In March, we were told to quickly move our courses to the online world. Those that had never taught on a virtual platform were stumped, anxious and somewhat angry. Those of us that have been teaching online thought “Ha! Now they will view me as a real teacher!” Well, maybe they do, maybe they don’t, but I, for once, felt I had an upper hand, but that did not seem to help!
The course that I teach is 100% online and has been for the last eight years. It runs while the students are concurrently taking two clinical courses, which usually take precedence for them. The teaching challenges that I am usually trying to address in a typical semester are multifaceted. First, it is difficult to keep the students engaged in the content due to the concurrent clinical courses. Second, is the need to clarify information. It often seems there are a lot of repetitive questions in the Ask A Question Discussion Board thread. In fact, this past spring it seemed there were some new challenges with all courses going online that created a fair amount of confusion.
What I would later discover was that whatever the other faculty did would greatly affect my little bubble. Because things did not look the same in all courses, the students were unsure of what to do, where to look or how to ask for help. Things were in different places in every class, called different names and looked very different when found. This led to a lot of questions on how to find information, how to complete assignments and questions that I had not had in the past about where items were located. So, right now, before we get too far into the semester we need to look back and reflect on last semester. What worked well, what did not work well and what can I change? For myself, I keep weekly notes as I go. I keep track of the most common questions that I get from the students via text and email and I also look back into my course Ask A Question Discussion Board thread to find the areas that caused problems for the students.

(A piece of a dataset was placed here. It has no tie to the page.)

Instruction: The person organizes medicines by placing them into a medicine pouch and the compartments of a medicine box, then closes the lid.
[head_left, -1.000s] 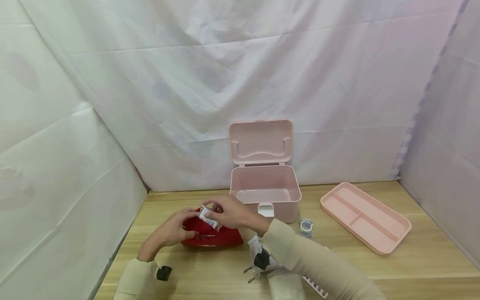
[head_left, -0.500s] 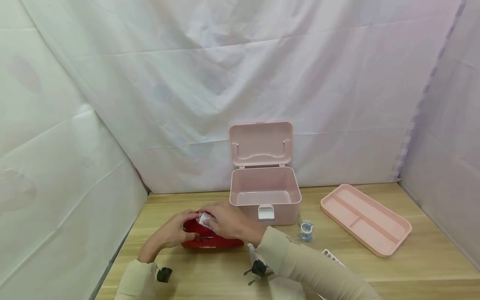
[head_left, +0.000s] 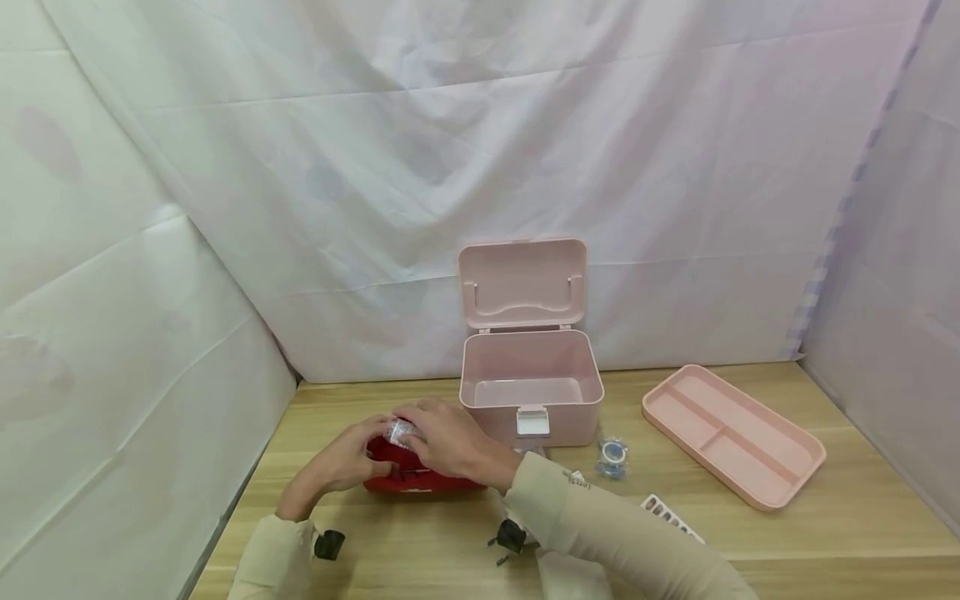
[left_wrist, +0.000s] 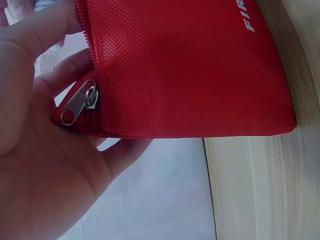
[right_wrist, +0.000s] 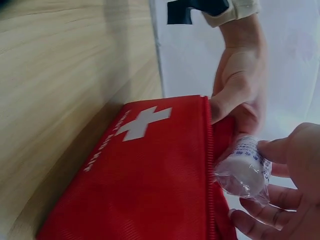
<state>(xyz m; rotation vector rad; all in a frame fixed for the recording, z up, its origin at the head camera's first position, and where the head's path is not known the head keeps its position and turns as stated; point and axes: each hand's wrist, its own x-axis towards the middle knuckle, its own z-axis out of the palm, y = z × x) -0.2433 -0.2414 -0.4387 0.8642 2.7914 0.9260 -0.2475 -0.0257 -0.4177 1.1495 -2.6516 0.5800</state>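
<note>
My left hand (head_left: 348, 458) grips the edge of a red zippered first-aid pouch (right_wrist: 160, 170), thumb on the near side, holding its mouth apart. A white cross and white lettering mark the pouch's front in the right wrist view; its metal zip pull (left_wrist: 77, 102) hangs beside the left palm. Between the thumb and fingers of my right hand (head_left: 453, 442) is a white bandage roll (right_wrist: 245, 172) in clear, blue-printed wrap. The roll is at the pouch's opening, over the zip edge. What lies inside the pouch is hidden.
Behind the hands stands a pink box (head_left: 558, 427) with its lid up. A pink divided tray (head_left: 750, 442) lies at right. Nearer are a wrapped blue-and-white tape roll (head_left: 612, 452) and a white strip with dark ovals (head_left: 667, 512). A pale packet (head_left: 573, 577) is partly under the right sleeve.
My right hand has shifted slightly left with the bandage roll, and less of the roll shows in the head view. The left hand keeps its hold on the pouch.
</note>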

To start the process, I asked myself several questions:
- What are the areas of concern?
- How might I go about making it clearer?
- What types of activities do the students enjoy?
- What information would I collect to provide evidence of improved learning?
The first area of concern was that the courses have all moved online and all have different styles. Information is in new places and is called by different names. So, since I have no control over the other courses, I needed to make mine very clear. I reviewed the areas of question from my notes, and it seemed the students were having greater difficulty with written directions in this course. Over the course of the semester, I tried implementing some other written ideas and it seemed to make things worse with tons of information being thrown at them. So, I had to find a way to clarify and consolidate. Then, keeping them interested and actively logging into the course to get the information was an issue. Because the course is 100% online, engagement has always been a challenge as the nursing students are so focused on the clinical, this course often takes a backseat, but it had gotten much worse with all of the courses moving online. I felt I needed to do something a little fancier to grab their attention and then keep them engaged since they were not reading as in-depth as usual. There are several assignments in this course that can use a bit more information that might be covered better verbally, but with so many students in different semesters, synchronous class time is difficult. Upon review, I found that the biggest thing that was troubling them was the written directions for the large projects.
Second, how can I make things more clear? This flowed naturally into the third question of what types of things do the students enjoy? So, I decided to do a bit of leg work. I talked to a number of students and other 20-somethings to gauge what they were into right now, what grabs them and keeps them? The first thing I was told was short videos. Again, in the next group, video and again and again, I was told that they like to watch videos. I decided to create videos and add them in with the written assignment directions. Research has shown that videos lasting seven minutes or shorter are able to retain a student’s attention better1 and that students will pay closer attention to content when they hear it from a familiar voice2.